*The problem*
Would you please repeat the material exactly, from the first line to the last?

═════ Information provided

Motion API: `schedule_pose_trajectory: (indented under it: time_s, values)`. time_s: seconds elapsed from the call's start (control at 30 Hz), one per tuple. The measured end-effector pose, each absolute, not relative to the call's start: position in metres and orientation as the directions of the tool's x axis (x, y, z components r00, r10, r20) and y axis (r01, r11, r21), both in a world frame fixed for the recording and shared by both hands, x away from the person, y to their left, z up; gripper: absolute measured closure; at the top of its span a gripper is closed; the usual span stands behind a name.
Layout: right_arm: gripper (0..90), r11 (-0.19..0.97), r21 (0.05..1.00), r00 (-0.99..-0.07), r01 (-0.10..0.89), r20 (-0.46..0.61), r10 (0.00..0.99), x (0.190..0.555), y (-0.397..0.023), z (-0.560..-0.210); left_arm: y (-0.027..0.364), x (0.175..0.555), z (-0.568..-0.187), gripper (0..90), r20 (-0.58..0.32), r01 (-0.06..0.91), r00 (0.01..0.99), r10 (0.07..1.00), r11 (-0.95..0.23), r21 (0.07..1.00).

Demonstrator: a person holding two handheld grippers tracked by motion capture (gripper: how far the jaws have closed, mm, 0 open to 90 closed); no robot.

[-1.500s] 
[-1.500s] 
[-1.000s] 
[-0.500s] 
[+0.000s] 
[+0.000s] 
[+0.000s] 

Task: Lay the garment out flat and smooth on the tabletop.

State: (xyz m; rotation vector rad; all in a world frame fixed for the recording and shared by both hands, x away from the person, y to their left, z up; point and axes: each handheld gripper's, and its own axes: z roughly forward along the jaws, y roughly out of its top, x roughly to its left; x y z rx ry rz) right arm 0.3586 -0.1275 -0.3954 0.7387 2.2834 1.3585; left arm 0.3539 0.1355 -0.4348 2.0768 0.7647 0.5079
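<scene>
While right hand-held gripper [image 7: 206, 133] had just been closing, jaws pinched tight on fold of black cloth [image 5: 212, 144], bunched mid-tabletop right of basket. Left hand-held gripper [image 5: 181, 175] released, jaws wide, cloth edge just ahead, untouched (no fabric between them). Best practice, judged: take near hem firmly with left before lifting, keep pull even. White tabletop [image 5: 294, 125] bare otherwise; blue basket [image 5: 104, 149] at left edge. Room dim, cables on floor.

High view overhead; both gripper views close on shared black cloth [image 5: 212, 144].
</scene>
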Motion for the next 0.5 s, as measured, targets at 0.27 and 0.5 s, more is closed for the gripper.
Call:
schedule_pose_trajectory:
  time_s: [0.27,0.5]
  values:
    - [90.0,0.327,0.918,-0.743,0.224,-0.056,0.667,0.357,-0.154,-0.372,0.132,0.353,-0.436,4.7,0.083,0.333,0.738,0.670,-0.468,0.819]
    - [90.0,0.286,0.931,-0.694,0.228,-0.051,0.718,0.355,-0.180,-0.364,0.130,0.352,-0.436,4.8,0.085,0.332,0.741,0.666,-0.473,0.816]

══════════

*Result*
Motion API: `schedule_pose_trajectory: (indented under it: time_s, values)`. time_s: seconds elapsed from the call's start (control at 30 Hz), one per tuple. The measured end-effector pose, each absolute, not relative to the call's start: position in metres and orientation as the directions of the tool's x axis (x, y, z components r00, r10, r20) and y axis (r01, r11, r21), both in a world frame fixed for the recording and shared by both hands, x away from the person, y to their left, z up; gripper: absolute measured closure; at the top of its span a gripper is closed; the usual span stands behind a name.
Layout: right_arm: gripper (0..90), r11 (-0.19..0.97), r21 (0.05..1.00), r00 (-0.99..-0.07), r01 (-0.10..0.89), r20 (-0.46..0.61), r10 (0.00..0.99), x (0.190..0.555), y (-0.397..0.023), z (-0.560..-0.210); left_arm: y (-0.027..0.364), x (0.175..0.555), z (-0.568..-0.187), gripper (0..90), r20 (-0.58..0.32), r01 (-0.06..0.91), r00 (0.01..0.99), r10 (0.07..1.00), r11 (-0.95..0.23), r21 (0.07..1.00).

Demonstrator: a person holding two handheld grippers tracked by motion capture (gripper: how far the jaws have closed, mm, 0 open to 90 closed); no robot.

[-1.500s] 
[-1.500s] 
[-1.000s] 
[-0.500s] 
[+0.000s] 
[+0.000s] 
[+0.000s] 

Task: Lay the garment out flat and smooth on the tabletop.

State: (xyz m; rotation vector rad; all in a world frame fixed for the recording and shared by both hands, x away from the person, y to their left, z up; point and axes: each handheld gripper's, and its own axes: z roughly forward along the jaws, y roughly out of its top, x roughly to its left; x y z rx ry rz) right arm 0.3586 -0.1275 -0.3954 0.7387 2.2834 1.3585; left arm 0.3539 0.1355 -0.4348 2.0768 0.7647 0.5079
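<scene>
While right hand-held gripper [image 7: 206, 133] had just been closing, jaws pinched tight on fold of black cloth [image 5: 212, 144], bunched mid-tabletop right of basket. Left hand-held gripper [image 5: 181, 175] released, jaws wide, cloth edge just ahead, untouched (no fabric between them). Best practice, judged: take near hem firmly with left before lifting, keep pull even. White tabletop [image 5: 294, 125] bare otherwise; blue basket [image 5: 104, 149] at left edge. Room dim, cables on floor.

High view overhead; both gripper views close on shared black cloth [image 5: 212, 144].
</scene>
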Motion for the next 0.5 s, as measured, targets at 0.27 and 0.5 s, more is closed for the gripper.
Call:
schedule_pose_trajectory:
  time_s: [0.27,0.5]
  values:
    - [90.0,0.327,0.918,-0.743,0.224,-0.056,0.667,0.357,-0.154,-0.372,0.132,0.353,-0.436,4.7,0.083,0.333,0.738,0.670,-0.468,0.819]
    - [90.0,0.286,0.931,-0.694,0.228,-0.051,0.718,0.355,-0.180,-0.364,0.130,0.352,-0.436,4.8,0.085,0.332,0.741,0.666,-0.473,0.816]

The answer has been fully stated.